[Data]
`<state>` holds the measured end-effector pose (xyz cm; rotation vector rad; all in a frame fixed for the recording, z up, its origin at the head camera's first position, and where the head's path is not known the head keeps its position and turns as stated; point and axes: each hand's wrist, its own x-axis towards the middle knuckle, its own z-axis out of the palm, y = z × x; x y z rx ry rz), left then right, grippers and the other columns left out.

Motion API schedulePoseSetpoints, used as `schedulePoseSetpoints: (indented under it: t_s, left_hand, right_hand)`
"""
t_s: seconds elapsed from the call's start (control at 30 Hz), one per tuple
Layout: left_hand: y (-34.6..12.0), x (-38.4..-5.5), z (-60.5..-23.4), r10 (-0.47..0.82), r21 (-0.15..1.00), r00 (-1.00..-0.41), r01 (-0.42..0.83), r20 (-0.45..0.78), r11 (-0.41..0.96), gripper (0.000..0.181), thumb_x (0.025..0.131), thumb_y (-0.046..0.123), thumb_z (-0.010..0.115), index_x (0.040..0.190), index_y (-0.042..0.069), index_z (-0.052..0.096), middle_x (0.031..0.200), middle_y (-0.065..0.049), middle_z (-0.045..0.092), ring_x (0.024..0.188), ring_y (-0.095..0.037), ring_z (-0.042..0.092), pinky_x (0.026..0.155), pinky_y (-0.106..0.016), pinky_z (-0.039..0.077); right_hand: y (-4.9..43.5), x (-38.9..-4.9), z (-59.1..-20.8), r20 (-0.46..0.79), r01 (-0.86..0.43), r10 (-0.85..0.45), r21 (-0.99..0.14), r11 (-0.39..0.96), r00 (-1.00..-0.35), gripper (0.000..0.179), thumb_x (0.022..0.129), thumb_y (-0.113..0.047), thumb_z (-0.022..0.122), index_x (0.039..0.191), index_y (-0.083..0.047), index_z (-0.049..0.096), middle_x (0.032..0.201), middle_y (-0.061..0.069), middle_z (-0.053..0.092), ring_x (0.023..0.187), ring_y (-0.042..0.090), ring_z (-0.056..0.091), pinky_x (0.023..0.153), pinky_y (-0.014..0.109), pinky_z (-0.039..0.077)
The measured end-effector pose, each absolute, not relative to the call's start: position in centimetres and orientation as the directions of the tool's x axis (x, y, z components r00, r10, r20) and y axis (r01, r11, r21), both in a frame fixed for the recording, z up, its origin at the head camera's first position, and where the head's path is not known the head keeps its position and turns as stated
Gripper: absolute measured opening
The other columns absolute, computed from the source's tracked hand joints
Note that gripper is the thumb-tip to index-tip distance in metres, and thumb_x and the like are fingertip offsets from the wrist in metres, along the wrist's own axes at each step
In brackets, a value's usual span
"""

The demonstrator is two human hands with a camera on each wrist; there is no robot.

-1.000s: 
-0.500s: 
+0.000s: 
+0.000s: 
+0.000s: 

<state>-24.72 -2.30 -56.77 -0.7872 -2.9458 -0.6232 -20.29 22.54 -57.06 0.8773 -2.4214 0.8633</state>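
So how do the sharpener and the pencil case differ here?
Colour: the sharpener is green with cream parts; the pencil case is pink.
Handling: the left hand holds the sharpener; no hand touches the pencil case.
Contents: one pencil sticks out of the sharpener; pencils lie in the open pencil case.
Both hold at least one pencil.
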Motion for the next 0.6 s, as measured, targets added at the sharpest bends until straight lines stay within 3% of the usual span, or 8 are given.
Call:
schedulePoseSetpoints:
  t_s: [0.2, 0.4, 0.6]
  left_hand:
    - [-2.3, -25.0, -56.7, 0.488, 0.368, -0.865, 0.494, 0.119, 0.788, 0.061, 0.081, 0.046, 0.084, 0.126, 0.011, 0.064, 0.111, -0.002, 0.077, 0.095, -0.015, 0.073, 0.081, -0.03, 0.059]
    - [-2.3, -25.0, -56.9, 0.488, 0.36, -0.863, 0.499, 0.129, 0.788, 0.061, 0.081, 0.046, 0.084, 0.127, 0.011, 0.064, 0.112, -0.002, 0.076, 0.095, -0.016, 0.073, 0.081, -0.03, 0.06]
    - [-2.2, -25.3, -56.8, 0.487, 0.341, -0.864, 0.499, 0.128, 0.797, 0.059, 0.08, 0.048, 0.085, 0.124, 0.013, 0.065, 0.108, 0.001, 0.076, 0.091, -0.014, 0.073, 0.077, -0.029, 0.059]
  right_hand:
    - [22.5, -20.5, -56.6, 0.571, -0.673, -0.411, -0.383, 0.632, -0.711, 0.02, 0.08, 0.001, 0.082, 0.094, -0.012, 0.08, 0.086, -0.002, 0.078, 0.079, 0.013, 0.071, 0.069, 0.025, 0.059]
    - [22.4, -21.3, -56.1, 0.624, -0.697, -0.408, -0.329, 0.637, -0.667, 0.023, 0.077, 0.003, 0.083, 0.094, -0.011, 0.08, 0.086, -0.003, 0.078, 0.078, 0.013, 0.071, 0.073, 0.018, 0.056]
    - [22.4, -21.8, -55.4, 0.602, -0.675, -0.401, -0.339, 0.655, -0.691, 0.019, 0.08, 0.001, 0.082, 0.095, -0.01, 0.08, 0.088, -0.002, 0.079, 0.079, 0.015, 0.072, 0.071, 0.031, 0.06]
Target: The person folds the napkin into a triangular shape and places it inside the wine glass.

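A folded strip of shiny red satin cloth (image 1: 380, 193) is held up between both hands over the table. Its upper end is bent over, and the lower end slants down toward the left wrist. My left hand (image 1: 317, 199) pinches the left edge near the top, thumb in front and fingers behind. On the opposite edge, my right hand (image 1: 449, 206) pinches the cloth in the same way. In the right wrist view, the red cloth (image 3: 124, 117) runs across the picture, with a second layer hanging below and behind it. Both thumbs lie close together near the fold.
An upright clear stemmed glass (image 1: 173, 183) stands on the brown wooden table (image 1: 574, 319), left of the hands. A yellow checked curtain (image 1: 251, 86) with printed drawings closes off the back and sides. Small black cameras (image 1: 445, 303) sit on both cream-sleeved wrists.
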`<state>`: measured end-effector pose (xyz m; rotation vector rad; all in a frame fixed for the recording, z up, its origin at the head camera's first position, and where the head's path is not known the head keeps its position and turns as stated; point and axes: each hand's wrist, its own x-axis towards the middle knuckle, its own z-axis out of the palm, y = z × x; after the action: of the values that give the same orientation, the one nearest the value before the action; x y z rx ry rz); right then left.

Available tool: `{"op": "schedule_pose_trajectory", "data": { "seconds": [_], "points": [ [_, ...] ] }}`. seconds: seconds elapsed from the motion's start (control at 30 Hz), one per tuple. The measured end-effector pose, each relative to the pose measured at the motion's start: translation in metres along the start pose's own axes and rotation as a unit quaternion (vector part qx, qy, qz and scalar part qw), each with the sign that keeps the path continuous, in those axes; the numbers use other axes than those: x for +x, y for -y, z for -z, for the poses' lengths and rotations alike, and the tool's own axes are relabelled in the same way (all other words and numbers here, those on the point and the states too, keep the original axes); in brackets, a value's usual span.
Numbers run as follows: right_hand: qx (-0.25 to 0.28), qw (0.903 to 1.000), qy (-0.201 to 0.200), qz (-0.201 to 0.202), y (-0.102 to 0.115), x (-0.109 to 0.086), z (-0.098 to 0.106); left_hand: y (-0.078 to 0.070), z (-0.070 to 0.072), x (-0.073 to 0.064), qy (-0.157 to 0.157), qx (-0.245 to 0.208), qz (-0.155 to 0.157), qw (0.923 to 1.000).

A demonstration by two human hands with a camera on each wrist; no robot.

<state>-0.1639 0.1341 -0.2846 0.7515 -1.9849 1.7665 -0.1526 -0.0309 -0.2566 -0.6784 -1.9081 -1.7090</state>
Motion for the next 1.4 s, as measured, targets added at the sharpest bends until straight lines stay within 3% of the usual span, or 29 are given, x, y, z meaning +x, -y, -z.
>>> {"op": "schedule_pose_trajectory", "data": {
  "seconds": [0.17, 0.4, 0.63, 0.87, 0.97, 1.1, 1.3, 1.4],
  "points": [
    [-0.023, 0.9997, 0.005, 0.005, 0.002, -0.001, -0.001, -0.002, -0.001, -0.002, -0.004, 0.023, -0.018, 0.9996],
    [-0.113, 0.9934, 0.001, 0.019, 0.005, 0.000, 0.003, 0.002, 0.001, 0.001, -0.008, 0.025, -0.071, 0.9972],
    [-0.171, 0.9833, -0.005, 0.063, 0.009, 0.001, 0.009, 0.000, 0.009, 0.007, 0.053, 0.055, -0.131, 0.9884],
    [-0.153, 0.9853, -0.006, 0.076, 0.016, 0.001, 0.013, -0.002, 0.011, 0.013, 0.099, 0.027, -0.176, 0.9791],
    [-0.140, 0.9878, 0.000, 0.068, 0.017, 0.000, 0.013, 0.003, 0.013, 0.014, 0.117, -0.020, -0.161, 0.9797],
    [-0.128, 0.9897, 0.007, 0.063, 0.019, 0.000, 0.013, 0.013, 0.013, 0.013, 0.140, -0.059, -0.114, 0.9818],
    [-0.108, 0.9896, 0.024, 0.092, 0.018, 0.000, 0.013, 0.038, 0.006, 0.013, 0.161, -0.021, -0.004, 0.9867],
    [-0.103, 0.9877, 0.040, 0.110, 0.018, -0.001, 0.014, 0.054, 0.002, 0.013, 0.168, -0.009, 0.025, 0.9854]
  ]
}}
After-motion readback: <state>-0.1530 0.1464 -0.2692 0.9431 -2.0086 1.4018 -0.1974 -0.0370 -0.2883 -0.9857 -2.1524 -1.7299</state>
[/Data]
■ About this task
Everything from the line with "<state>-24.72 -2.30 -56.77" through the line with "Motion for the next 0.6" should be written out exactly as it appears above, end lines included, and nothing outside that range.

■ Exercise answer
<state>-24.72 -2.30 -56.77 -0.7872 -2.9458 -0.6232 -20.29 22.54 -57.06 0.8773 -2.4214 0.8633</state>
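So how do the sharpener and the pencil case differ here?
Colour: the sharpener is green with cream parts; the pencil case is pink.
Handling: the left hand holds the sharpener; no hand touches the pencil case.
Contents: one pencil sticks out of the sharpener; pencils lie in the open pencil case.
Both hold at least one pencil.
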Motion for the next 0.6 s, as measured, targets added at the sharpest bends until straight lines stay within 3% of the usual span, or 8 are given.

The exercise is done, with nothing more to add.